Research 

Geometry of Nilpotent Lie Groups 

I study curvature properties of nilpotent Lie groups with a left invariant metric. The geometry of nilpotent Lie groups has a close connection with the geometry of solvable Lie groups. Any homogeneous Riemannian manifold of negative curvature is isometric to a solvable Lie group with a left invariant metric, so I am also interested in such a class of homogeneous Riemannian manifolds.

Abstract Group Automorphisms of Lie Groups

Given a Lie group, I am interested in the difference between its abstract (not necessarily continuous) group automorphisms and its Lie group automorphisms.

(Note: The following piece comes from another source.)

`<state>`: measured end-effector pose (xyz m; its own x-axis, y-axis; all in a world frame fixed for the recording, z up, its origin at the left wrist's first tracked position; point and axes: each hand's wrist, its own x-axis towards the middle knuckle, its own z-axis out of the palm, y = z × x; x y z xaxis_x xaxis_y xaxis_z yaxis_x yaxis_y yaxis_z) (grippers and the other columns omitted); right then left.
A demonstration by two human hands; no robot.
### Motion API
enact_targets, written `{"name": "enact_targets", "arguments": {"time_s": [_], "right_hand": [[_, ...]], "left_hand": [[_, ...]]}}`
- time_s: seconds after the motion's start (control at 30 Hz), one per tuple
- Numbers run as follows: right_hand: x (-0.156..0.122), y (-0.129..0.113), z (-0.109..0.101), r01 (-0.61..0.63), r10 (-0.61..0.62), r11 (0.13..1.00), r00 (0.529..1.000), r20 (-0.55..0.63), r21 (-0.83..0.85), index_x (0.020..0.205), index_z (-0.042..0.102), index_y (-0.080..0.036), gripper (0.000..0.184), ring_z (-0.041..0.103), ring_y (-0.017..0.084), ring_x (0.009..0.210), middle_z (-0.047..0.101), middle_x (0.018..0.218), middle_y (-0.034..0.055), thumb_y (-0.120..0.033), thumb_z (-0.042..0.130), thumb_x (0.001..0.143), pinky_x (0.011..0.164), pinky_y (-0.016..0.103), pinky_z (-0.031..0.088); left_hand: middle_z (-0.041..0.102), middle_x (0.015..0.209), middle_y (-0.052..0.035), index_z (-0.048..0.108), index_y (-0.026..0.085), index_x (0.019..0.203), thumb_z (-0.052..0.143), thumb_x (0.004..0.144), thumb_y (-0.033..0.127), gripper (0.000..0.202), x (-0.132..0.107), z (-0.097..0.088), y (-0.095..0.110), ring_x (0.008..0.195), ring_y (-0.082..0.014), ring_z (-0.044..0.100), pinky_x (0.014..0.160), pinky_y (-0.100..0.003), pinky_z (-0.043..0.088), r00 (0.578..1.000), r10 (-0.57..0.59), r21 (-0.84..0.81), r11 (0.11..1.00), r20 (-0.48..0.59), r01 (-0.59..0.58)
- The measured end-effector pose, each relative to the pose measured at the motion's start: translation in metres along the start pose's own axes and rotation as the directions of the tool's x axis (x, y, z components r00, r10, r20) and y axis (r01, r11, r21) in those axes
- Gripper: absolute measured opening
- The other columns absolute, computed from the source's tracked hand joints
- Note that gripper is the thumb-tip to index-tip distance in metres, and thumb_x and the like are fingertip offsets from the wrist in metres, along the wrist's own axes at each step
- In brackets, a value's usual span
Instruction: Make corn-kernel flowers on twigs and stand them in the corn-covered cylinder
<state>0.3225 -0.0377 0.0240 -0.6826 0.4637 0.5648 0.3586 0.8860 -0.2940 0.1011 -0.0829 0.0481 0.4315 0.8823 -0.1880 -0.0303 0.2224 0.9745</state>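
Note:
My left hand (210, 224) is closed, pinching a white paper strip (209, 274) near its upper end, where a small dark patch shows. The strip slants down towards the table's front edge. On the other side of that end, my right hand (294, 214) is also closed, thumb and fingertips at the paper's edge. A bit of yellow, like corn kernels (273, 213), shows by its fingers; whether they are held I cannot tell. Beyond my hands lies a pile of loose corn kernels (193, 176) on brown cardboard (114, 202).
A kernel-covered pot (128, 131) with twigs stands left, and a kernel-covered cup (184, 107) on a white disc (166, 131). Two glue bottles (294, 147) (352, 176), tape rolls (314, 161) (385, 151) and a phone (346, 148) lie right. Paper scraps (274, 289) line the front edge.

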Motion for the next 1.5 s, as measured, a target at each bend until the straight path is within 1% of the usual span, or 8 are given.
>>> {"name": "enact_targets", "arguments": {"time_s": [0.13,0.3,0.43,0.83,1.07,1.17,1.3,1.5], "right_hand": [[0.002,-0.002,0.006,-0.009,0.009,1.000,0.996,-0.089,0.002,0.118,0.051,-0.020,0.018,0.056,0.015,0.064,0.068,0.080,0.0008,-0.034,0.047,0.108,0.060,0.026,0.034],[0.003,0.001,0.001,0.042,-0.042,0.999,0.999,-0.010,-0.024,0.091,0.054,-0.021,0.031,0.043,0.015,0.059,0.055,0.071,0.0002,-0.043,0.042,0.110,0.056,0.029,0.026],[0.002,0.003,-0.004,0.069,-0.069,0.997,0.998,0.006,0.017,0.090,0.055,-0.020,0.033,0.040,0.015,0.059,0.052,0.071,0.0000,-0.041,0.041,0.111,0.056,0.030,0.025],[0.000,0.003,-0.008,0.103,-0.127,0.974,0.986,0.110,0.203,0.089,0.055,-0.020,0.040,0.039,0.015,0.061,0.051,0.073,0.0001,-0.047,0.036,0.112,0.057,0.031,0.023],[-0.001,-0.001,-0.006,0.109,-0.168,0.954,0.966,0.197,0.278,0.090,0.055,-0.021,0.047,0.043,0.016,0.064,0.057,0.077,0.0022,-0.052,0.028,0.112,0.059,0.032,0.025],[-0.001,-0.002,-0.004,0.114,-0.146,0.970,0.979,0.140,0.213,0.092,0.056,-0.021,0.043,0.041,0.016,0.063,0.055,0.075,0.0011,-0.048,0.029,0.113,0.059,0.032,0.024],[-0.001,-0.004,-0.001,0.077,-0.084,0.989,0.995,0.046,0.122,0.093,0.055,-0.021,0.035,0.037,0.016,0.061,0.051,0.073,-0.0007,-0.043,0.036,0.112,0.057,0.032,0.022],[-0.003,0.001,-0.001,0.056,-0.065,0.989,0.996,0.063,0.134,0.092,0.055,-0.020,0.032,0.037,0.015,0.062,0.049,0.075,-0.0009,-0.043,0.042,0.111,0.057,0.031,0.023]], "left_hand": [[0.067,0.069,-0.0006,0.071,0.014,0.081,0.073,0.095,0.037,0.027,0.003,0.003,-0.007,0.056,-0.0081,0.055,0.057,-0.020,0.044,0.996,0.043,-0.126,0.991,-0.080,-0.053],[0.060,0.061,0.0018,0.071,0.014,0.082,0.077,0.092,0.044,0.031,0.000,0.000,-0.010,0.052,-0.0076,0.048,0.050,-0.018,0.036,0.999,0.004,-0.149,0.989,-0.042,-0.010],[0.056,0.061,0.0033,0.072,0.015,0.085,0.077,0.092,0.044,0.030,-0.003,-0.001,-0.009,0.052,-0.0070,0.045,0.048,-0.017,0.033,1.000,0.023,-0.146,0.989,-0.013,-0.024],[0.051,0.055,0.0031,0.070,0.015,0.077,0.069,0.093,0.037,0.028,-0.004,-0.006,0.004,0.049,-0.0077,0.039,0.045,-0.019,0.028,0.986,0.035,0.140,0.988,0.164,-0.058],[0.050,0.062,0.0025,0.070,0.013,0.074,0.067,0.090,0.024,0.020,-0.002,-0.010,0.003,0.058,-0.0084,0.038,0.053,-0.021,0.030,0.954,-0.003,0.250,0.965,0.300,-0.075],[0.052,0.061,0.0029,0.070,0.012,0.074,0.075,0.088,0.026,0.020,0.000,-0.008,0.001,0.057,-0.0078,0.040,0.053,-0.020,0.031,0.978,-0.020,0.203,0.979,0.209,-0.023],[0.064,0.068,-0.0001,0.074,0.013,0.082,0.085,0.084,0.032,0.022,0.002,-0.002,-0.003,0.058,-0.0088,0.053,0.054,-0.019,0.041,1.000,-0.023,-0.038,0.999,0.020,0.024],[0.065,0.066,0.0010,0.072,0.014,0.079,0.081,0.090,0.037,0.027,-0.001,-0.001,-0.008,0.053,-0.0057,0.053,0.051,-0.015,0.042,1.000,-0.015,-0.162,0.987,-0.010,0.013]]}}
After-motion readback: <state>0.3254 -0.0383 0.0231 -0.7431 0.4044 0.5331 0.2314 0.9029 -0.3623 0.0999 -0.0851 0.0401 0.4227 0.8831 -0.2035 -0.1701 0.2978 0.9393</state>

For simple, connected, and compact Lie groups, they coincide due to Cartan (1930) and van der Waerden (1933). This kind of phenomenon is called automatic continuity and is studied a lot in the context of simple groups. Motivated by this, I study abstract group automorphisms of nilpotent Lie groups. For a brief history, see the introduction of my paper.

Preprints

1. Abstract Group Automorphisms of Two-Step Nilpotent Lie Groups and Partial Automatic Continuity (arXiv, 2024/6/5) (title of a previous version:  Abstract Group Automorphisms of Heisenberg Groups and Partial Automatic Continuity)